Fairley arguably has more athletic ability than Suh, the All-Pro tackle he lines up next to on the Lions defensive front. (“He’s a phenomenal talent,” Mayhew says. “This guy can be whatever he wants to be.”) But even while posting career highs with six sacks and nine tackles for loss in 15 games last season, he was neither reliable nor consistent on a week-to-week basis.
While Suh takes flak for his all-business approach, Fairley’s problem is the exact opposite. Which is why Mayhew did what he did, effectively saying shape up or ship out.
“Me and Martin talk a lot, actually,” Fairley said. “He calls me up to his office, we sit down, we have talks. But he really wants me to play like that first-round draft pick that they drafted three years ago. So that’s where we’re at. That’s where we stand on that.”
And this is where the Lions have to stand up and be counted on, with Suh and Fairley wreaking havoc inside and Ansah leading the charge off the edge.
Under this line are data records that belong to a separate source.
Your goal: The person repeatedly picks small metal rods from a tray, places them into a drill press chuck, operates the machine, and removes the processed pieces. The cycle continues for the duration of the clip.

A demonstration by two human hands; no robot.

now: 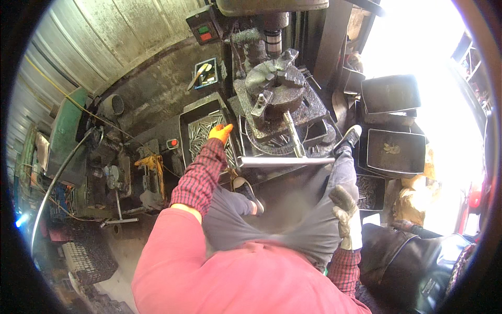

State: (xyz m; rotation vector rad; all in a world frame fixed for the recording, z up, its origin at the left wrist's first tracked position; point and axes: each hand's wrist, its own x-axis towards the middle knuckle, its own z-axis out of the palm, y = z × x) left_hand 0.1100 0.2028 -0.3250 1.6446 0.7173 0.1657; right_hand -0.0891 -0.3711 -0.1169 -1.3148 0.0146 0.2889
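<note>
My left hand [220, 134], in an orange glove, is over the right side of a metal tray [182, 131] heaped with small metal pins [201, 133]. Its fingers are drawn together; whatever they may hold is hidden. My right hand [342, 209], in a grey glove with a pale cuff, rests against my right thigh with its fingers laid along it and nothing visible in them. Ahead stands a metal-chip-covered jaw chuck [274, 86] under a drill spindle [273, 44]. A T-shaped handle's bright crossbar [285, 161] extends from it toward my knees.
A switch box [204, 29] with green and red buttons hangs above. A brush [197, 77] lies across a small container left of the chuck. Dark metal bins [396, 150] are stacked at right, beside a black padded seat [418, 261]. More machinery [112, 175] stands at left.
</note>
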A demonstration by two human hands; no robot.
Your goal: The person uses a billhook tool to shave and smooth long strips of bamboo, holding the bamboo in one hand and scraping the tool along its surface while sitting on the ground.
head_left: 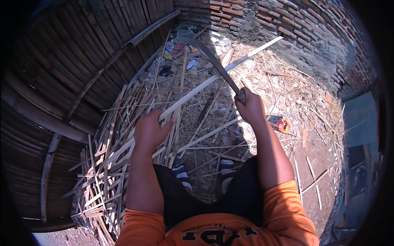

New defensive coordinator Teryl Austin’s scheme promises more blitzing, particularly with the addition of rookie Kyle Van Noy at the strongside linebacker position. But the Lions know they have to get a better return on their up-front investment. With three first-round picks on the defensive line — Suh’s the oldest at 27 — backed by a still suspect secondary, this team can’t afford to finish 28th in sacks the way it did a year ago.
Ansah, who declined an interview request Tuesday, flashed his potential as a rookie, cleaning up several of the messes Suh made in opposing backfields and providing some strong run defense.
Now, will he become the double-digit sack producer the Lions envisioned when they drafted him No. 5 overall last year? That’s certainly the plan. But standing around and watching this spring — he’ll be a bystander for next week’s final minicamp, too — is far from ideal for his development.
“He’s going to have some catching up to do,” Austin acknowledged. “But I believe he’s a bright guy. And he’s been here the whole time, so he’s getting it.”
Fairley insists he is, too, for what it’s worth.
If they’re both right, it could be worth plenty. If not, well, just ask the last coaching staff how costly unfulfilled promise can be.